B43H-0653
A Graphical User Interface for Parameterizing Biochemical Models of Photosynthesis and Chlorophyll Fluorescence
Thursday, 17 December 2015
Poster Hall (Moscone South)
Ari Kornfeld, Carnegie Institution for Science Stanford, Stanford, CA, United States, Christiaan Van der Tol, ITC, Enschede, Netherlands and Joe A Berry, Carnegie Institution for Science, Global Ecology, Washington, DC, United States
Abstract:
Recent advances in optical remote sensing of photosynthesis offer great promise for estimating gross primary productivity (GPP) at leaf, canopy and even global scale. These methods –including solar-induced chlorophyll fluorescence (SIF) emission, fluorescence spectra, and hyperspectral features such as the red edge and the photochemical reflectance index (PRI) – can be used to greatly enhance the predictive power of global circulation models (GCMs) by providing better constraints on GPP. The way to use measured optical data to parameterize existing models such as SCOPE (Soil Canopy Observation, Photochemistry and Energy fluxes) is not trivial, however.

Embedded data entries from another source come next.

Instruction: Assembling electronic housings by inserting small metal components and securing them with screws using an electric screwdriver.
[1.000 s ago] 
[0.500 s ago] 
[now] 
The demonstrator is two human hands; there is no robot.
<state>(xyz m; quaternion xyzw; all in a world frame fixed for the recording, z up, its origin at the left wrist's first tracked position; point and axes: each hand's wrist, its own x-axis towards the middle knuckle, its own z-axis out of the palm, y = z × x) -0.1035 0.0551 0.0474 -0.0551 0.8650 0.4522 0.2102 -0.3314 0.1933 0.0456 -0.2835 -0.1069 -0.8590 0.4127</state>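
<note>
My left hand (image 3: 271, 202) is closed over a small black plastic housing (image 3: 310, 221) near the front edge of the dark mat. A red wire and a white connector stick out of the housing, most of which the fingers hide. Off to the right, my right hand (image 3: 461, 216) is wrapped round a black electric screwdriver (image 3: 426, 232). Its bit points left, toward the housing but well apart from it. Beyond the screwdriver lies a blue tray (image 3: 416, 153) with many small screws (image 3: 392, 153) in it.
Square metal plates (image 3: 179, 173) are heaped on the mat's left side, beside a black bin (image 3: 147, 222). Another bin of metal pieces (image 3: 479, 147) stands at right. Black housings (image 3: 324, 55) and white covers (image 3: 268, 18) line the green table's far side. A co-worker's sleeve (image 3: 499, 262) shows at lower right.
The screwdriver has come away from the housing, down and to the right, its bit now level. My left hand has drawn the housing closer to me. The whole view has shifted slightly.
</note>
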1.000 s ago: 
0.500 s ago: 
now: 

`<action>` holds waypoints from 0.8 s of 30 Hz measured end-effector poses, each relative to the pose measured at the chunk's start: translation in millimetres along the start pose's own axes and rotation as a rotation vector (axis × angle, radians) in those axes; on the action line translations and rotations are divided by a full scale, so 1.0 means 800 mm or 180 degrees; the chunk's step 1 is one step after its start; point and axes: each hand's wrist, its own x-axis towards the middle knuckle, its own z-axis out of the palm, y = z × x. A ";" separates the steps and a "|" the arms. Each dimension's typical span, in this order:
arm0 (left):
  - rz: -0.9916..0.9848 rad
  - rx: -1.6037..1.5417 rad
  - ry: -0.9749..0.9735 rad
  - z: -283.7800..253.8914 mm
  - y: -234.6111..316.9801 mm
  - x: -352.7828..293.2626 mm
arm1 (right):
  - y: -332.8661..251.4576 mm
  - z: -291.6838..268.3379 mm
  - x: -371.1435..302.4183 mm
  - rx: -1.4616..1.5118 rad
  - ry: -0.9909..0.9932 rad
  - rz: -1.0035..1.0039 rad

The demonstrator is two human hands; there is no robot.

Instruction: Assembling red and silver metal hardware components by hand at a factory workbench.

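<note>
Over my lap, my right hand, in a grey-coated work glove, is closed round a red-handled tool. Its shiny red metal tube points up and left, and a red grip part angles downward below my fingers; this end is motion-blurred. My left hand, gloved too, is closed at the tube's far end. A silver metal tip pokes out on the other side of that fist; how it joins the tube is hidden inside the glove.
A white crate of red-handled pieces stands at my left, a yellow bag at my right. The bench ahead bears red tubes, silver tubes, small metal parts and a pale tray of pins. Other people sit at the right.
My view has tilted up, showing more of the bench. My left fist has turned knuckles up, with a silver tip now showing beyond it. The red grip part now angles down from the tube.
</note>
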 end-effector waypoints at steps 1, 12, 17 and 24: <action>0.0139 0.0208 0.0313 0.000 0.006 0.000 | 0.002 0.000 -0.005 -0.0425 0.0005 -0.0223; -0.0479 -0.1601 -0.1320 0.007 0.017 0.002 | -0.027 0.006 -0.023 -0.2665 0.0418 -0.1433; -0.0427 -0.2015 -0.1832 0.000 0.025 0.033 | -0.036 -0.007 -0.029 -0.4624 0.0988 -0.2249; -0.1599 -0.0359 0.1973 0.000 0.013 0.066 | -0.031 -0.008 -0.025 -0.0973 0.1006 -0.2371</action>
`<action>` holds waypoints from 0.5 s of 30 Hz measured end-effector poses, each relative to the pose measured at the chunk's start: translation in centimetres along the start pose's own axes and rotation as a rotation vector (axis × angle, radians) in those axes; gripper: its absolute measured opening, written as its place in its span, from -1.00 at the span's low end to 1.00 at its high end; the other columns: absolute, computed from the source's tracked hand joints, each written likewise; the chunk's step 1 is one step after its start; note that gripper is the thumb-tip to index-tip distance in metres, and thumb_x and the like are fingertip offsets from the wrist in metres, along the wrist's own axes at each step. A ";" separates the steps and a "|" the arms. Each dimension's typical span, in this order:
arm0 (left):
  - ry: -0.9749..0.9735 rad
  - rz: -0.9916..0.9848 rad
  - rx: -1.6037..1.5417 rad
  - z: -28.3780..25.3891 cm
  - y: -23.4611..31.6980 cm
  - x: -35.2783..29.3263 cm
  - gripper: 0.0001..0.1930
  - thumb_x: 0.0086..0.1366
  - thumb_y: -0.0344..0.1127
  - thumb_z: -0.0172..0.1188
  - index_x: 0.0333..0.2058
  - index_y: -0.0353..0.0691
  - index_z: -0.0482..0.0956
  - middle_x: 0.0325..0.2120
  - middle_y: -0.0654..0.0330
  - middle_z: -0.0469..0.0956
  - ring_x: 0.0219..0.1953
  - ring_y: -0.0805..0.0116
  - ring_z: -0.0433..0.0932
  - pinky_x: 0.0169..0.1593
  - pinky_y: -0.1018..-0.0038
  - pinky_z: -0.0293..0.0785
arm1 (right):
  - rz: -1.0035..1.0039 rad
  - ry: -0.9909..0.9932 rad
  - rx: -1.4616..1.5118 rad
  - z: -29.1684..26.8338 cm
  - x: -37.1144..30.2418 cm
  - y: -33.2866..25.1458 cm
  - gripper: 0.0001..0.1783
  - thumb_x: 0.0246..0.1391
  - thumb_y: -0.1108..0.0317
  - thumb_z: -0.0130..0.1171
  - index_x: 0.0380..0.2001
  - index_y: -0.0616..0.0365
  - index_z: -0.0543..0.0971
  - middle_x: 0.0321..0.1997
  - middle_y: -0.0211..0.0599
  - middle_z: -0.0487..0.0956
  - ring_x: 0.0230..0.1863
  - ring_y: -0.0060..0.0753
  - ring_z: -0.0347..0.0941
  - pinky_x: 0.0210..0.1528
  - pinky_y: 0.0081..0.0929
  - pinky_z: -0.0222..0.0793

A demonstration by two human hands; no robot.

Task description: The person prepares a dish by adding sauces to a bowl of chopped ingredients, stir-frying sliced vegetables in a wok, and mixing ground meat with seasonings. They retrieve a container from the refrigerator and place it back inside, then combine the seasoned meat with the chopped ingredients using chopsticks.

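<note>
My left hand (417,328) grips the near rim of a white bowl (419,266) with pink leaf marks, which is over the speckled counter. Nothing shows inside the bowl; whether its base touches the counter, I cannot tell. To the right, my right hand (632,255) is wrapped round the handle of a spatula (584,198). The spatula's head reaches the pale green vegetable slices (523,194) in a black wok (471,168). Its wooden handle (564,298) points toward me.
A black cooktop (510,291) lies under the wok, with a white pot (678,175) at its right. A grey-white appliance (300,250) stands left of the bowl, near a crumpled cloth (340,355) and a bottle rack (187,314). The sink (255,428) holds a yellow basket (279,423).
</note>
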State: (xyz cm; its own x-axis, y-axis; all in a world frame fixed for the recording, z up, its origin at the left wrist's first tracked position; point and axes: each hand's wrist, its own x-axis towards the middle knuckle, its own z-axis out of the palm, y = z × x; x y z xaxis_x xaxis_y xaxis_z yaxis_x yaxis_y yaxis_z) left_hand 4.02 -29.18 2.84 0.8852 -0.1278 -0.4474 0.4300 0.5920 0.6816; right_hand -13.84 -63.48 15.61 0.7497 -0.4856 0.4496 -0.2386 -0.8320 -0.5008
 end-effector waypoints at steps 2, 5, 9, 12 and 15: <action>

We have therefore extended a biochemical model to include fluorescence and other parameters in a coupled treatment. To help parameterize the model, we then use nonlinear curve-fitting routines to determine the parameter set that enables model results to best fit leaf-level gas exchange and optical data measurements. To make the tool more accessible to all practitioners, we have further designed a graphical user interface (GUI) based front-end to allow researchers to analyze data with a minimum of effort while, at the same time, allowing them to change parameters interactively to visualize how variation in model parameters affect predicted outcomes such as photosynthetic rates, electron transport, and chlorophyll fluorescence. Here we discuss the tool and its effectiveness, using recently-gathered leaf-level data.